My main goal: I have a dataframe of lots of students, their responses for 45 items in a test, and the correct answer also for each of the 45 items. Some of the students are from the same school(We have an ID for each school).
What I need is to get the percentage of people who answered the item correct, within each school, and for each item.
I was able to separate the vectors, and correct the test for each student, then I have a data frame of 0's and 1's like in the picture(each line is a student).
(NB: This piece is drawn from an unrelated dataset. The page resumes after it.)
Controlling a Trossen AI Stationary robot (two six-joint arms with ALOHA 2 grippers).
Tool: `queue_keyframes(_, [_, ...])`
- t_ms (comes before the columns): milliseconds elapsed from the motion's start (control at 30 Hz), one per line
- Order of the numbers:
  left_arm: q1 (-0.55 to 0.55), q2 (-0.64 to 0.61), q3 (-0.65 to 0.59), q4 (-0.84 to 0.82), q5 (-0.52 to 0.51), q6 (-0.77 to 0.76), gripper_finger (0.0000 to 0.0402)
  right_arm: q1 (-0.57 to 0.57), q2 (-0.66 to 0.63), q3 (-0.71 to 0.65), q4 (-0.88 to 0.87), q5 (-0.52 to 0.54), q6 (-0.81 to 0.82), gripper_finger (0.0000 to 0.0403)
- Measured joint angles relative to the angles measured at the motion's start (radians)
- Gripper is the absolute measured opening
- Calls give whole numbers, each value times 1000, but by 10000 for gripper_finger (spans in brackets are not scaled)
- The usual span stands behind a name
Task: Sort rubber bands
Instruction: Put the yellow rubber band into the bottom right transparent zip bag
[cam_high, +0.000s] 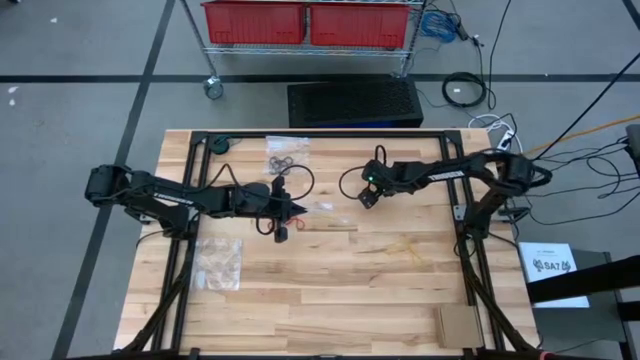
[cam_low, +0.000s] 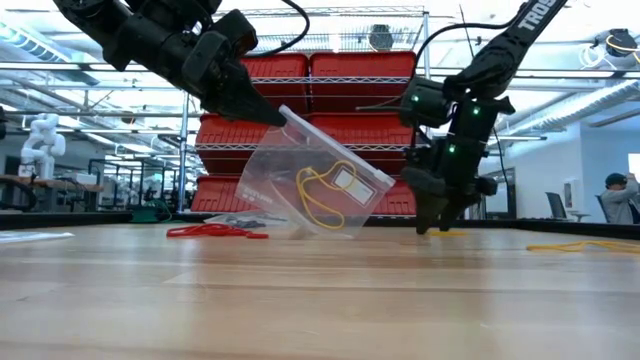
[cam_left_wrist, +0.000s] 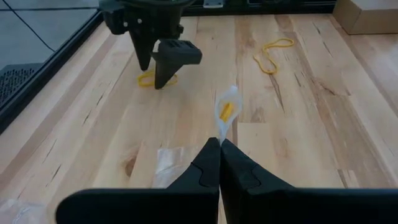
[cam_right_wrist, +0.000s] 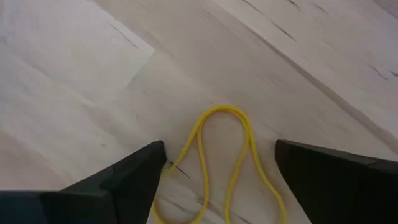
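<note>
My left gripper (cam_high: 290, 212) is shut on a clear plastic bag (cam_low: 315, 185) with a yellow rubber band (cam_low: 318, 200) inside. My right gripper (cam_high: 368, 195) points down at the table, open. Its fingers stand on either side of a yellow rubber band (cam_right_wrist: 239, 118) that lies flat on the wood, which also shows in the left wrist view (cam_left_wrist: 149, 78). Red bands (cam_low: 215, 231) lie on the table behind the bag. More yellow bands (cam_high: 405, 248) lie toward the near right. A bag of black bands (cam_high: 283, 158) lies near the far edge. My left gripper pinches the clear bag's upper corner (cam_low: 285, 120) between its two shut fingers (cam_left_wrist: 211, 163), slanting down from the table's left. The bag hangs tilted below the fingers, and its lower edge (cam_low: 320, 232) reaches the table top.
Another clear bag with tan bands (cam_high: 218, 262) lies at the near left. A cardboard box (cam_high: 460, 325) stands at the near right corner. The black frame rails (cam_high: 465, 230) run along the table's sides. Red bins (cam_high: 305, 22) stand beyond the far edge.
</note>
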Motion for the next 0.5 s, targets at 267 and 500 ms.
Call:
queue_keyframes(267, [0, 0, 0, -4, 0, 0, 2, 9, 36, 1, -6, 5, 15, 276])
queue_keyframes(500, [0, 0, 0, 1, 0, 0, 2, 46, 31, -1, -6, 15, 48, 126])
Then I was able to get what I want for the question 1 with:
escolas <- group_by(acertos, School_ID)
percentual <- summarize(escolas, count = n(), P1 = (sum(Q1)/count)*100)
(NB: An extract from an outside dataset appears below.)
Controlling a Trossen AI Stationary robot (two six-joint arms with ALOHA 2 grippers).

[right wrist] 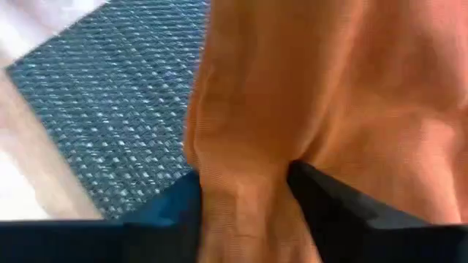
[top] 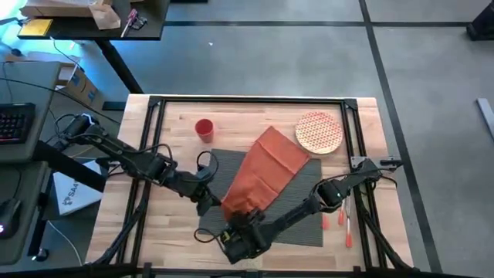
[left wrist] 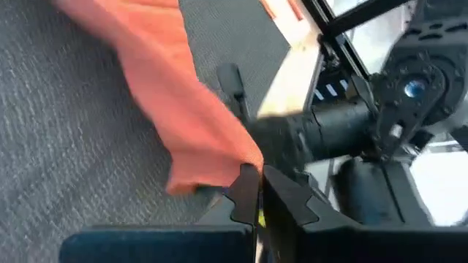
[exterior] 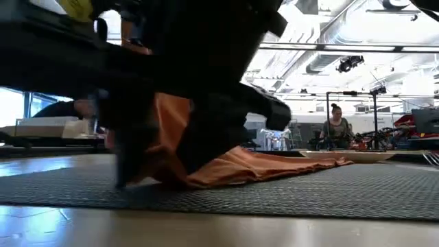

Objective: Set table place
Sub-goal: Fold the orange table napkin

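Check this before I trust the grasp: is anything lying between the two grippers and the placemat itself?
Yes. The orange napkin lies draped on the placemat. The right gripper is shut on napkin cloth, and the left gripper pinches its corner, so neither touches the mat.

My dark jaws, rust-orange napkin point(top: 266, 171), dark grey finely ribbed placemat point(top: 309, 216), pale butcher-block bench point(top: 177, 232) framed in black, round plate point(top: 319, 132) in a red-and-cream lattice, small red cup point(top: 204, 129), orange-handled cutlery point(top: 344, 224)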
I could type 45 of those lines, changing the question reference, but I am pretty sure there's another way to do that but I could not figure this out.
Reproducible example, 20 students, 4 schools, and 5 items:
Student_ID = c(1:20)
School_ID = c(rep(1,5),rep(2,5), rep(3,5), rep(4,5))
Q1 = 1*(runif(20) < 0.5)
Q2 = 1*(runif(20) < 0.5)
Q3 = 1*(runif(20) < 0.5)
Q4 = 1*(runif(20) < 0.5)
Q5 = 1*(runif(20) < 0.5)
data <- tibble(Student_ID, School_ID, Q1, Q2, Q3, Q4, Q5)
data
Student_ID School_ID Q1 Q2 Q3 Q4 Q5
1 1 0 1 1 0 1
2 1 0 0 1 1 0
3 1 0 1 0 0 0
4 1 0 0 0 0 1
5 1 0 1 1 1 1
6 2 0 0 1 0 1
7 2 0 0 1 1 1
8 2 1 1 1 0 0
9 2 0 0 1 0 0
10 2 1 1 1 1 1
What I wish is something like this
School_ID Q1 Q2 Q3 Q4 Q5
1 70% 50% 30% 20% 40%
2 60% 40% 20% 10% 30%
Meaning:
Considering all students from school 1(and only them),70% got Q1 right.
Considering all students from school 2(and only them), 30% got Q5 right, and so on. For all schools and all items.
I hope this can make it easier for your to try and have a better understanding of the challenge.